A Go implementation of the Microsoft Word .doc file format reader

Overview

MsDoc is a Go library that implements the Microsoft Word Binary File Format (.doc) specification (MS-DOC). It allows you to extract text content and metadata from Word 97-2003 documents.

Features

  • Text Extraction: Extract plain text content from .doc files
  • Formatted Text: Extract text with complete formatting information (fonts, colors, styles)
  • Metadata Reading: Access comprehensive document properties (title, author, creation date, and more)
  • Format Support: Word 97-2003 (.doc) files
  • OLE2 Parsing: Full OLE2 compound document support
  • Unicode Support: Handles both ANSI and Unicode text content
  • Piece Table Processing: Correctly reconstructs fragmented text
  • Encryption Support: Full support for encrypted and password-protected documents
  • Embedded Objects: Extract images, charts, OLE objects, and other embedded content
  • VBA Macro Support: Extract and decompile VBA macros and projects
  • Complete Metadata: Full SummaryInformation and DocumentSummaryInformation parsing
  • Document Creation: Create new .doc files from scratch
  • Document Modification: Modify existing documents (text, formatting, metadata)
  • Write Support: Full document creation and modification capabilities

Installation

go get github.com/TalentFormula/msdoc

Quick Start

package main

import (
	"fmt"
	"log"

	"github.com/TalentFormula/msdoc/pkg/msdoc"
)

func main() {
	// Open a .doc file
	doc, err := msdoc.Open("sample.doc")
	if err != nil {
		log.Fatalf("failed to open DOC: %v", err)
	}
	defer doc.Close()

	// Extract plain text
	text, err := doc.Text()
	if err != nil {
		log.Fatalf("failed to extract text: %v", err)
	}
	fmt.Println("=== Document Text ===")
	fmt.Println(text)

	// Extract comprehensive metadata
	meta := doc.Metadata()
	fmt.Println("=== Metadata ===")
	fmt.Printf("Title: %s\n", meta.Title)
	fmt.Printf("Author: %s\n", meta.Author)
	fmt.Printf("Company: %s\n", meta.Company)
	fmt.Printf("Created: %s\n", meta.Created)
	fmt.Printf("Word Count: %d\n", meta.WordCount)
	fmt.Printf("Page Count: %d\n", meta.PageCount)

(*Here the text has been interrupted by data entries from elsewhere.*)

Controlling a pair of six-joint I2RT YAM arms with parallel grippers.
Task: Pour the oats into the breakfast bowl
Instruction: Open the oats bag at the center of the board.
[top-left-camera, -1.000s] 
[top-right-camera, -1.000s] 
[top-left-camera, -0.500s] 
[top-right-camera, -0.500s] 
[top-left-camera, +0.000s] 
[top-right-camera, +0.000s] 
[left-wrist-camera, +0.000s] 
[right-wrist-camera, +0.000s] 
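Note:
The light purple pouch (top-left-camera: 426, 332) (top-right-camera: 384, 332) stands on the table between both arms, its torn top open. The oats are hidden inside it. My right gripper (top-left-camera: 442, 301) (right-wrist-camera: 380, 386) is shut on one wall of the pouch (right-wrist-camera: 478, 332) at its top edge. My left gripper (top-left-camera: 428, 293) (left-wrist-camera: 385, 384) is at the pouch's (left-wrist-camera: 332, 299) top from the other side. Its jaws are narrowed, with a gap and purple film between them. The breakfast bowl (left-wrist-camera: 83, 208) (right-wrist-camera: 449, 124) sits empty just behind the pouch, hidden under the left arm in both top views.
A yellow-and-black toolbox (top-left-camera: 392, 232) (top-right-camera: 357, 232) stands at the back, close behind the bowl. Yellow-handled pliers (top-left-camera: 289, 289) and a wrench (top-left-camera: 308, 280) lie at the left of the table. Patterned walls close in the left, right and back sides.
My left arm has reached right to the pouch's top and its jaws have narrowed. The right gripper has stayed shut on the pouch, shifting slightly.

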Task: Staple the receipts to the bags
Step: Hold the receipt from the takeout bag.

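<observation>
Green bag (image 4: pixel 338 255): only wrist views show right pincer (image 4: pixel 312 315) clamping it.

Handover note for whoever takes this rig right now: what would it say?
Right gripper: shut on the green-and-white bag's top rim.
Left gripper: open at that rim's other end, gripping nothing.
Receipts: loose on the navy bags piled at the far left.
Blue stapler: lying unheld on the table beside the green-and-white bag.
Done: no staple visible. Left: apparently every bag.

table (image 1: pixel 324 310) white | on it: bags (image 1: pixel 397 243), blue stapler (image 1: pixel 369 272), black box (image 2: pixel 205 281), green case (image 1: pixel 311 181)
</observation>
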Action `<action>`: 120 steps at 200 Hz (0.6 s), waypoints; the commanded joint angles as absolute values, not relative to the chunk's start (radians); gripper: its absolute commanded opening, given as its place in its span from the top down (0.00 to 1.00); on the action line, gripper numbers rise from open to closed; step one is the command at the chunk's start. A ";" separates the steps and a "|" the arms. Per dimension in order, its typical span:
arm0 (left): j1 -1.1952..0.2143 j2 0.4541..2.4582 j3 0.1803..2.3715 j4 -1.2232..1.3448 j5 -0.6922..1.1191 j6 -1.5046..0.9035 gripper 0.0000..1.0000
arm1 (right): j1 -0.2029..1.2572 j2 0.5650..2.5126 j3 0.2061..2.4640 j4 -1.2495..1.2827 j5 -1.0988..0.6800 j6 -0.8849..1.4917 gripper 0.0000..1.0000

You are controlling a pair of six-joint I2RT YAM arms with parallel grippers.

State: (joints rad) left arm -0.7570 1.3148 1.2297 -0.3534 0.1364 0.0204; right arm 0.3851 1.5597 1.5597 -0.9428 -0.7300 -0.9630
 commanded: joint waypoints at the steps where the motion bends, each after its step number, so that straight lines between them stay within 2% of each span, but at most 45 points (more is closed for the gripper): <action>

	// Check for encrypted documents
	if doc.IsEncrypted() {
		fmt.Println("Document is encrypted")
	}

	// Check for VBA macros
	if doc.HasMacros() {
		fmt.Println("Document contains VBA macros")
		modules, err := doc.GetAllVBAModules()
		if err == nil {
			fmt.Printf("VBA Modules: %v\n", modules)
		}
	}

	// Check for embedded objects
	if doc.HasEmbeddedObjects() {
		fmt.Println("Document contains embedded objects")
		objects, err := doc.GetEmbeddedObjects()
		if err == nil {
			for pos, obj := range objects {
				fmt.Printf("Object at %d: %s\n", pos, obj.GetObjectInfo())
			}
		}
	}

	// Extract formatted text runs
	textRuns, err := doc.GetFormattedText()
	if err == nil {
		fmt.Println("=== Formatted Text ===")
		for i, run := range textRuns {
			fmt.Printf("Run %d: %s\n", i, run.Text[:min(50, len(run.Text))])
			if run.CharProps != nil {
				fmt.Printf("  Bold: %t, Italic: %t, Font Size: %d\n", 
					run.CharProps.Bold, run.CharProps.Italic, run.CharProps.FontSize)
			}
		}
	}
}

func min(a, b int) int {
	if a < b {
		return a
	}
	return b
}

Encrypted Documents

package main

import (
	"fmt"
	"log"

	"github.com/TalentFormula/msdoc/pkg/msdoc"
)

func main() {
	// Open an encrypted document with password
	doc, err := msdoc.OpenWithPassword("encrypted.doc", "password123")
	if err != nil {
		log.Fatalf("failed to open encrypted DOC: %v", err)
	}
	defer doc.Close()

	// Extract text (automatically decrypted)
	text, err := doc.Text()
	if err != nil {
		log.Fatalf("failed to extract text: %v", err)
	}
	fmt.Println("Decrypted text:", text)
}

Creating Documents

package main

import (
	"log"

	"github.com/TalentFormula/msdoc/pkg/msdoc"
	"github.com/TalentFormula/msdoc/formatting"
)

func main() {
	// Create a new document
	writer := msdoc.NewDocumentWriter()
	
	// Set document metadata
	writer.SetTitle("My Document")
	writer.SetAuthor("John Doe")
	writer.SetCompany("Acme Corp")
	writer.SetKeywords("example, document, msdoc")

	// Add plain text
	writer.AddParagraph("Hello, World!")

	// Add formatted text
	boldProps := &formatting.CharacterProperties{
		Bold:     true,
		FontSize: 24, // 12pt
		Color:    formatting.Color{Red: 255, Green: 0, Blue: 0},
	}
	writer.AddFormattedText("This is bold red text", boldProps, nil)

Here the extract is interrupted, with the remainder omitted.